Kevin Buzzard (Mar 13 2018 at 12:57):

Are the set_option options documented anywhere?

Mario Carneiro (Mar 13 2018 at 13:06):

#help options seems to do the trick. (I had to search the code to find that gem. #help is such a rarely used command for me, I'm not even really sure what's there...)

Kevin Buzzard (Mar 13 2018 at 13:39):

I am not even sure if I knew #help existed. I thought the help command in Lean was #print

Mario Carneiro (Mar 13 2018 at 13:40):

it certainly does seem to be a large overlap of duties

Kevin Buzzard (Mar 13 2018 at 13:40):

I can use conv to rewrite A.val + B.val in that earlier example.

Kevin Buzzard (Mar 13 2018 at 13:40):

@[elab_simple] def subtypeadd {m : ℕ} {n : ℕ} (A : fin m) (B : fin n) : fin (m+n) :=

definition phi {m n : ℕ} : fin (m + n) → fin (n + m) := λ ⟨i,Hi⟩, ⟨i,add_comm m n ▸ Hi⟩

example {m n : ℕ} (A : fin m) (B : fin n) : phi (subtypeadd A B) = subtypeadd B A :=
begin
have H : A.val + B.val = B.val + A.val := add_comm _ _,
show phi ⟨A.val + B.val, _⟩ = ⟨B.val + A.val, _⟩,
conv
begin
congr,
congr,
congr,
rw H,
end, -- is the term on the left OK??
end


Kevin Buzzard (Mar 13 2018 at 13:41):

conv is doing all sorts of funny things here

Kevin Buzzard (Mar 13 2018 at 13:41):

It seems to forget some terms

Kevin Buzzard (Mar 13 2018 at 13:41):

and I managed to do a rewrite which earlier on was impossible for a good reason

Kevin Buzzard (Mar 13 2018 at 13:42):

or was it impossible for a bad reason?

Kevin Buzzard (Mar 13 2018 at 13:44):

Oh maybe conv doesn't care about the terms it forgets.

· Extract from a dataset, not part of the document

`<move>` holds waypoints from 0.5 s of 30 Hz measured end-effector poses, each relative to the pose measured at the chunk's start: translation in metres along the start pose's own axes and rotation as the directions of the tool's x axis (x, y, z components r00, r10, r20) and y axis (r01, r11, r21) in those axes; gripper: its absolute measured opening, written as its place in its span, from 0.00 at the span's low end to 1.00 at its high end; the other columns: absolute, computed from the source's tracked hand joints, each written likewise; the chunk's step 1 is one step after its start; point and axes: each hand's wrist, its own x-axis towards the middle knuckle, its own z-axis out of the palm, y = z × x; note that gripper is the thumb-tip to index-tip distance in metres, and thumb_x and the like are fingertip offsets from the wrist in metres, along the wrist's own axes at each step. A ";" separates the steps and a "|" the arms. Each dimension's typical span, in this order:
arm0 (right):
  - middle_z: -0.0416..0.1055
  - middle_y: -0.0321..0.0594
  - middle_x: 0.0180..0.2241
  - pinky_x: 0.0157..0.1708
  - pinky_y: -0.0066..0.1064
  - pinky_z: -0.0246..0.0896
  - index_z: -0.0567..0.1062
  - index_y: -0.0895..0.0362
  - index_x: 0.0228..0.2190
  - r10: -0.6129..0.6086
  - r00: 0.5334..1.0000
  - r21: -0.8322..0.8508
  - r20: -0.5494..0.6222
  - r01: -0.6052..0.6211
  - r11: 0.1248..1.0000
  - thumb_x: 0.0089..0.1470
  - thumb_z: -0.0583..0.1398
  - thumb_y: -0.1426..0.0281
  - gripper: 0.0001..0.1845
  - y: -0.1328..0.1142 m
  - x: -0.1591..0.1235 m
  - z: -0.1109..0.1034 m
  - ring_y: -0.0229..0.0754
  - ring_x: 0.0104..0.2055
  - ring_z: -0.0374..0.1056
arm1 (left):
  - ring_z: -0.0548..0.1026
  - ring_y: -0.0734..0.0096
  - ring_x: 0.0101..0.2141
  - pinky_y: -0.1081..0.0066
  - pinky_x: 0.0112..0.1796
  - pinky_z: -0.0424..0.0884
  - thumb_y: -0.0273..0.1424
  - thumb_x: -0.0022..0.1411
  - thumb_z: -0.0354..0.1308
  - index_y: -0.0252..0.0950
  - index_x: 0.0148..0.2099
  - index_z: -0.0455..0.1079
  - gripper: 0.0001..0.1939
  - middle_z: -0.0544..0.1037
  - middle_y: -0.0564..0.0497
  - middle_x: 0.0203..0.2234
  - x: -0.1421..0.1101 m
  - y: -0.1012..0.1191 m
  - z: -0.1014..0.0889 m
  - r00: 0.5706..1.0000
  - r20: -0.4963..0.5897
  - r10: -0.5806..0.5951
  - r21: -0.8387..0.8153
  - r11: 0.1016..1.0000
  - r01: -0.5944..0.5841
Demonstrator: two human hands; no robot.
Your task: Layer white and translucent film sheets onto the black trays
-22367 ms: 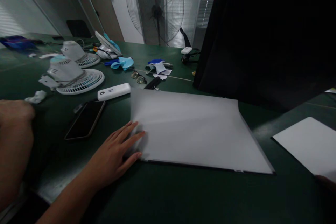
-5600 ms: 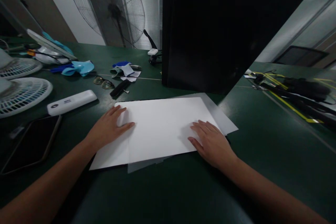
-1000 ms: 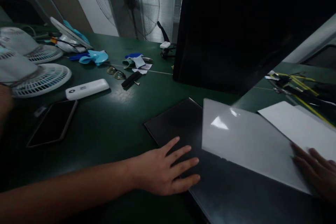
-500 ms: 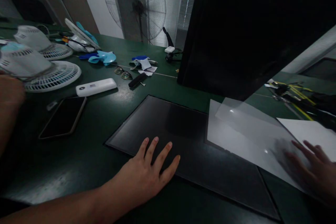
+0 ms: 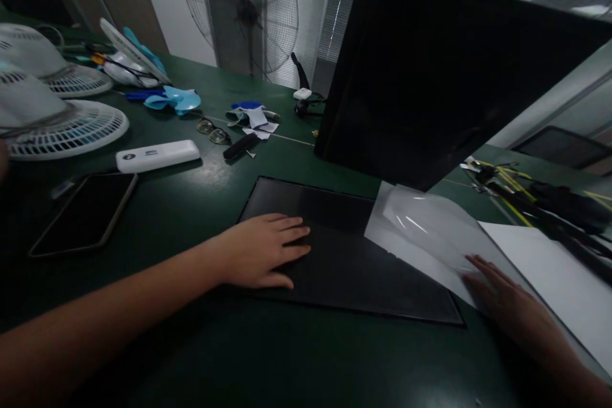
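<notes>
A flat black panel with a thin edge lies on the green tabletop in front of me. My left hand rests flat on its left part, fingers stretched and slightly spread. Translucent white sheets overlap the panel's right end, and the upper one bulges up with bright glints. On their near right side lies my right hand, fingers extended and close together, with nothing visibly gripped. Under the sheets' right side is an opaque white sheet. A large black monitor-like screen stands tilted behind the panel.
To the left lie a phone, a white power-bank-like device, glasses and a black clip-like item. White fan parts stand farther left. Yellow-and-black cords lie at the right.
My left hand has shifted left on the black panel. My right hand has moved left over the translucent sheets, and the upper sheet now bulges. The camera view has shifted, showing the screen's top edge.
</notes>
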 end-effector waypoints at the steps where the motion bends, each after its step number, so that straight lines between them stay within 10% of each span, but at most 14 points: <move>1: 0.66 0.48 0.66 0.56 0.49 0.73 0.78 0.47 0.59 -0.022 1.000 -0.014 0.015 0.022 1.000 0.70 0.49 0.53 0.27 -0.003 0.000 -0.005 0.61 0.63 0.68 | 0.63 0.43 0.72 0.47 0.69 0.60 0.52 0.70 0.63 0.45 0.73 0.67 0.35 0.63 0.42 0.74 -0.003 -0.012 0.003 0.998 0.006 -0.068 -0.032 0.997 0.068; 9: 0.73 0.47 0.60 0.61 0.60 0.70 0.81 0.49 0.56 -0.155 0.988 -0.074 0.026 0.156 0.985 0.72 0.48 0.52 0.28 -0.046 0.009 -0.025 0.62 0.60 0.72 | 0.51 0.55 0.76 0.51 0.74 0.44 0.48 0.79 0.49 0.38 0.79 0.53 0.35 0.52 0.42 0.77 -0.013 -0.044 0.026 0.969 0.054 -0.242 -0.184 0.951 0.248; 15: 0.69 0.44 0.64 0.60 0.54 0.74 0.74 0.51 0.64 -0.445 0.896 0.017 -0.006 0.445 0.895 0.74 0.52 0.51 0.29 -0.190 0.016 -0.032 0.55 0.63 0.70 | 0.49 0.46 0.76 0.50 0.71 0.54 0.52 0.79 0.44 0.33 0.82 0.41 0.42 0.41 0.36 0.79 -0.019 -0.047 0.028 0.922 -0.119 -0.369 -0.268 0.906 0.328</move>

Mario Carneiro (Mar 13 2018 at 13:44):

I would be in support of moving all "auxiliary" #print stuff to #help; it is a little confusing to have namespace overlapping between #print options (which prints lean cmdline options), #print option (which prints the option type) and #print pp.all (which prints info on the pp.all option)

Kevin Buzzard (Mar 13 2018 at 13:44):

Does conv not bother with subsingletons?

I lost a proof

Kevin Buzzard (Mar 13 2018 at 13:46):

I see. So fin is a structure so I can build things of type fin n and they will be of the form <value,proof that this value is less than n>

Kevin Buzzard (Mar 13 2018 at 13:47):

but there's nothing stopping me from deviously changing the value without changing the proof

Mario Carneiro (Mar 13 2018 at 13:47):

By the way, if you are actually interested in this theorem, a short proof is fin.eq_of_veq (add_comm _ _)

Kevin Buzzard (Mar 13 2018 at 13:49):

I don't need the theorem, I was experimenting with trying to build goals which the prettyprinter wouldn't let me use show with ("show <what the pretty printer says the goal is>" failing)

Mario Carneiro (Mar 13 2018 at 13:49):

conv uses congrence lemmas, like simp, to traverse the term, certainly if you are using the congr tactic

Mario Carneiro (Mar 13 2018 at 13:49):

so it will succeed for the same reason that simp does

Kevin Buzzard (Mar 13 2018 at 13:49):

conv is really useful for a learner like me.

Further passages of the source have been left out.